Değerli arkadaşlar, milyonlarca mültecinin ülkemize yüklediği külfet, getireceği risk ve tehditler ortada ve bunun yıllar içerisinde derinleşeceği de malum. Esas olan, bundan sonra Türkiye'nin ne yapacağı ve süreci nasıl yöneteceği. Şimdilerde Sayın Erdoğan'dan dış politikada yaptığı o keskin U dönüşlerinden bir tane daha bekliyoruz. "Terör devleti" dediği İsrail'le nasıl barıştığını biliyoruz. İki gündür Batı Şeria ve Gazze bombalanıyor, bebekler dâhil çok sayıda Filistinli hayatını kaybetti ama Sayın Erdoğan'dan "terör devleti İsrail" lafını duymadık. Kaşıkçı cinayetinin ardından "Enayi değiliz, hesap soracağız." dedikten sonra cinayet dosyasını Suud Prensi'ne nasıl teslim ettiğini ve onunla nasıl kucaklaştığını da biliyoruz. "15 Temmuz darbesinin arkasında Birleşik Arap Emirlikleri var." dedikten sonra bu ülkeyle nasıl dost olunduğunu da biliyoruz. Önümüzdeki hafta Sayın Erdoğan bu dostluğu pekiştirmek ve biraz da petrodolar bulabilmek için bu ülkeye gidecek. Rabia işaretleri ve "darbeci Sisi" söylemleriyle geçen on yılın ardından Sayın Erdoğan'ın iki eliyle birden Sisi'ye nasıl sarıldığını da gördük. Örnekleri uzatmak mümkün, uzatmayacağım.

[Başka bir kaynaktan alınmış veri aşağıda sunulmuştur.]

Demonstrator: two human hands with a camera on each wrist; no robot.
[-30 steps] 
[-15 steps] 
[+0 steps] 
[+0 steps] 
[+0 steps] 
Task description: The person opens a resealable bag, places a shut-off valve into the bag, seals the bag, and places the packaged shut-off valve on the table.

İlişkilerinin yeniden normalleşmesini eleştirmiyoruz, neden bozulduğunu ve neden daha sonra keskin U dönüşleri yapıldığını eleştiriyoruz. Diplomaside yaşanan bu zikzaklar, sert dönüşler sizi güvenilmez, öngörülmez ve bazen de saygı duyulmaz hâle getirir. Trump'ın mektubunda gördük, Meclis kayıtlarına girmemesi için orada kullanılan ifadeleri tekrar telaffuz etmek istemiyorum. Belki siz bu tutumunuzla iç politikada kazanırsınız ama ülkeniz pek çok alanda kaybeder. İşte, Rusya'dan aldığınız S-400'ler; 2,5 milyar dolar verdiğiniz, hangara koyduğunuz S-400'leri kullanamıyorsunuz. F-35'ler için dünyanın parasını verdiniz, ne F-35'leri ne de paranızı geri alabiliyorsunuz. F-16'larınızı modernize edemiyorsunuz çünkü Amerika size şart koşuyor, diyor ki: "Bunları kuzey Suriye'de ve Ege üzerinde uçuramayacaksınız." Onun için, F-16'ları da maalesef modernize edemediniz. Tabii, tüm bu aymazlıkların ve beceriksizliklerin faturası nihayetinde Türk milletine çıkıyor. Bakın, geçtiğimiz günlerde ta Uruguay'dan devasa bir gemi geldi Bandırma Limanı'na; içinde 28 bin angus var ve bu sayı önümüzdeki günlerde 100 bini bulacak, tam yirmi bir gün süren bu yolculuğun ardından getirilen bu hayvanlarla milletin bir süreliğine et ihtiyacı giderilecek ve et fiyatlarındaki artışın önüne geçilmeye çalışılacak. Yazık değil mi bu millete? Londra'da kıymanın kilosu 150 lira, Ankara'da ise tam 350 lira. Bu bereketli topraklarda ucuz et yiyebilmek için ta Uruguay'dan canlı hayvan getirmeniz lazımmış demek ki.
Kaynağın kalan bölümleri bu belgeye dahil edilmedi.